### [YOUR INSTRUCTIONS]
Write out again each line of the material below, unchanged, from the first one to the line that holds "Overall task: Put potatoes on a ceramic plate".

### [RECORDED DATA]
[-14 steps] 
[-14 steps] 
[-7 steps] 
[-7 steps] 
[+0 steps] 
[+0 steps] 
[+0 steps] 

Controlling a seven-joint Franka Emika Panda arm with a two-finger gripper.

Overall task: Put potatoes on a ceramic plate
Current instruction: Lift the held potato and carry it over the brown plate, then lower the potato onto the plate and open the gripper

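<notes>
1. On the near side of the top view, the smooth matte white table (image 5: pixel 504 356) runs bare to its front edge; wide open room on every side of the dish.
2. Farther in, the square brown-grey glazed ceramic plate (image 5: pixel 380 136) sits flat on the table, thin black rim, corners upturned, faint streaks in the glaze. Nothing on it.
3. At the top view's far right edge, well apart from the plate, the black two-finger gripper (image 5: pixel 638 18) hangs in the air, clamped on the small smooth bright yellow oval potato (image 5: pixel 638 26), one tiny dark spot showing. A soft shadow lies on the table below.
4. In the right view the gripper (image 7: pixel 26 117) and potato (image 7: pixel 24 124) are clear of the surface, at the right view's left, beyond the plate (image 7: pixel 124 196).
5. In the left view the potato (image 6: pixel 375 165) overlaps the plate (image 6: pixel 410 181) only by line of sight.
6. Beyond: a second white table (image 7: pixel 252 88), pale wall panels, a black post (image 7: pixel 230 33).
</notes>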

### [ANSWER FOR THE TASK]
[-14 steps] 
[-14 steps] 
[-7 steps] 
[-7 steps] 
[+0 steps] 
[+0 steps] 
[+0 steps] 

Controlling a seven-joint Franka Emika Panda arm with a two-finger gripper.

Overall task: Put potatoes on a ceramic plate

This exercise has been fully answered.